QEQM now provides a wide range of emergency and elective services and comprehensive trauma, orthopaedic, obstetrics, general surgery and paediatric services.

It has a dedicated heart centre, as well as intensive care facilities and children’s inpatient and outpatient services.

11 Comments

  1. I remember my first time having an op their I recuperated in the old ward huts excellent care.no longer there new outpatient wing now.Todays NHS is not the same.With clinicians and trusts attempting the remove vital services they should be ashamed of themselves. The NHS is not meant to be a profit making organisation.

    • I agree that the NHS is not supposed to be a profit making organisation. In fact, if a private company makes a profit out of an NHS transaction, that money has been wasted. It should have gone to improve the service , not to improve somebody’s already healthy bank balance.

      • You have it right. Such is the conservatives 2012 H&S care plan. Sonik’s doing a great job educating and campaigning but it’s an uphill struggle

    • Barry It is beholden to us to do our increment to safeguard our NHS.

      Marxist driven quasi champions of NHS have done Thanet health and NHS planning immeasurable harm. The group SONIK and Cllr Karen Constantine who embraces the politics of protest (like SONIK) to the exclusion of Law and Politics of Progress.

      Barry I feel that you are a good man but sometimes that means accepting hard truths.

      • What contribution to help to save the nhs from profiteering have you made? Apart from writing unpleasantries and falsehoods

      • No idea who this ‘Richard’ is, but he keeps lumping Cllr Constantine in with SONIK (Save Our NHS in Kent). The two are not connected at all.

        Also – he seems to be one of those that like to call all forms of campaigning for justice ‘Marxism’. It’s a thing that the alt-right and far right do a lot. Equating things that are unrelated is lazy, but also an attempt to divide people who need to come together to fight and save the services they so badly need.
        It’s amazing the amount of false accusations that surface when a campaign is popular and gets a following. You could say it’s a sign of success – SONIK is clearly getting under the skin of certain people.
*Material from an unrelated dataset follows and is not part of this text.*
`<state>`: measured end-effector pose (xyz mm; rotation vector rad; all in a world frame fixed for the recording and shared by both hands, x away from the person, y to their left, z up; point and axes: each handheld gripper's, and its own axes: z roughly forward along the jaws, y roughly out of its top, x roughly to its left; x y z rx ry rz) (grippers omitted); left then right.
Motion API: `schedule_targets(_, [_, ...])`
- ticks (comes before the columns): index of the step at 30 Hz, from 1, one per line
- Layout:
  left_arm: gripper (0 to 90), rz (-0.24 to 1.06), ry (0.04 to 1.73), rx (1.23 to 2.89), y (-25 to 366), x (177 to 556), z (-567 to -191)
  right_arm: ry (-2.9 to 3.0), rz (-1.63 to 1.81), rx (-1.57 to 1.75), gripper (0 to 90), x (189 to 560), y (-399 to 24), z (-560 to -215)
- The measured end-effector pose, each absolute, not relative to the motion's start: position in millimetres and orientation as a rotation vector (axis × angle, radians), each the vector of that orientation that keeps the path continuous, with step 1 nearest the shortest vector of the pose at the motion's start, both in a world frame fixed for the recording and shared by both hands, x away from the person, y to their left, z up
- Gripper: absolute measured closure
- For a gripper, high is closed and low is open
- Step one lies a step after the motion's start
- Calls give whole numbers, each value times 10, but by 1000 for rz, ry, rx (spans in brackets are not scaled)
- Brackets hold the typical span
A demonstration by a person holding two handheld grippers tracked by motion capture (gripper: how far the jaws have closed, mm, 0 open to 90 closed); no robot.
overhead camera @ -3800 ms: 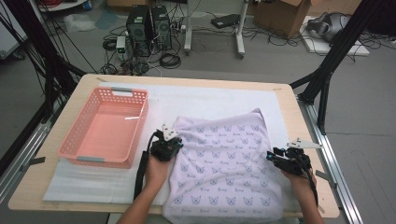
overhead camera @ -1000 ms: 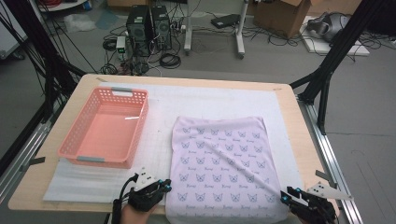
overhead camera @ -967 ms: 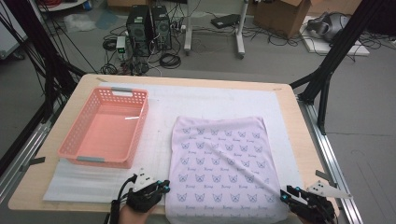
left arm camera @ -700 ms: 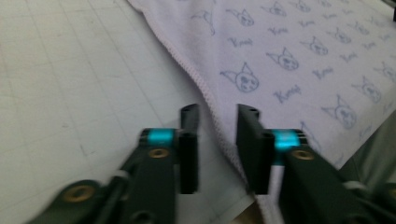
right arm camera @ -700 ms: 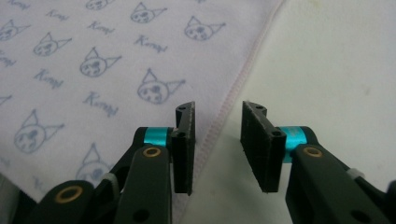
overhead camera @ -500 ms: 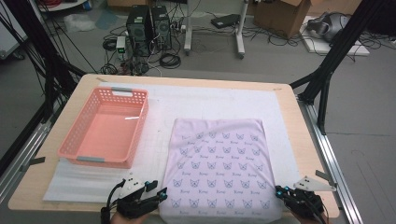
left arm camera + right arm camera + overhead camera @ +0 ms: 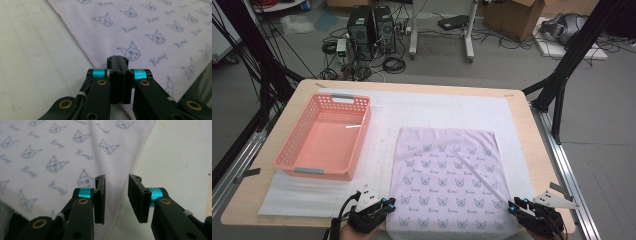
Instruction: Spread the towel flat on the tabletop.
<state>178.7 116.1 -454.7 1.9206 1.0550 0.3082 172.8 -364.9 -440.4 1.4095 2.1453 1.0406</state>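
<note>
Since the towel [image 7: 447, 180] lies spread flat on the white mat [image 7: 382, 107] just to the right of the pink basket [image 7: 319, 171], apart from it and with its near edge at the table's [image 7: 537, 130] front, I judge it a light, limp, thin thing that will sag and fold wherever I fail to support it. It won't break and shouldn't slip much between the pads, but it will drag and wrinkle on the mat if I pull it low. The stitched hem is the firmest part, so I would take it by the two near corners, the ones farthest from the basket's back wall, pinching just inside the hem. My left gripper [image 7: 388, 204] sits at the corner nearer the basket; its jaws have just been closing and now stand together over the hem, though I can't see any cloth caught between them, so that grip may need retaking. My right gripper [image 7: 515, 205] is at the corner well away from the basket; its jaws have just been opening and stand apart, with the hem running between them, untouched by either pad
</note>
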Motion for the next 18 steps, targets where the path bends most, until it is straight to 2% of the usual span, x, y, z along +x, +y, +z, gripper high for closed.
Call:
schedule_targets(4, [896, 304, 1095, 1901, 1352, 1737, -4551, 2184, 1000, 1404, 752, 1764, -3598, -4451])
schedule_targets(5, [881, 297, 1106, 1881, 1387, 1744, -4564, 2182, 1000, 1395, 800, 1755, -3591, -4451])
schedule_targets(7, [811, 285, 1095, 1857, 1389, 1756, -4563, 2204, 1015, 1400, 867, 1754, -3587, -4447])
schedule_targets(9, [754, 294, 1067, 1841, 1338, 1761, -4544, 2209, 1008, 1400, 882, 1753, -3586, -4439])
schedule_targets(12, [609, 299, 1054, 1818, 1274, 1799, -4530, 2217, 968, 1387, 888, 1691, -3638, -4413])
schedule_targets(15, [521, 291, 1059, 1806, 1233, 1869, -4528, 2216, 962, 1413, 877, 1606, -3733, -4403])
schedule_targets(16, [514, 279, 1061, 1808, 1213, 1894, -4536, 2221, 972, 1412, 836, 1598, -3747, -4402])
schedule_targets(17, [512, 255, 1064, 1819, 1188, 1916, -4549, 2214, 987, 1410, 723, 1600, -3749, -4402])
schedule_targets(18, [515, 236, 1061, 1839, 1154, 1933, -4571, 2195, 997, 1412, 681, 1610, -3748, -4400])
  2. Susan pottle I know it was the Margate general hospital my referral to the QEQM after the name change.The hospital is excellent only if they were run by the department of health. Not these profit making trust’s.

  3. Ah – ‘Richard’ must be Richard Card. He contacted SONIK about his concerns about the pollution of water acquifers in Thanet a good while back. We politely explained that it’s not in our remit, and wished him well. He has turned very hostile since. He might get a successful campaign going if he learned how to attract people to his campaign and get a group going. He won’t ever manage it if he continues to be hostile for no reason.

    It’s pretty unreasonable to expect a group that campaigns on health service cuts to take up other political causes too. We have our hands full already. And it’s not our area of knowledge. Most people would understand and move on, but Card seems to be very bitter about it.
    It can be very hard to get people to listen. I understand that. But his approach is completely counterproductive.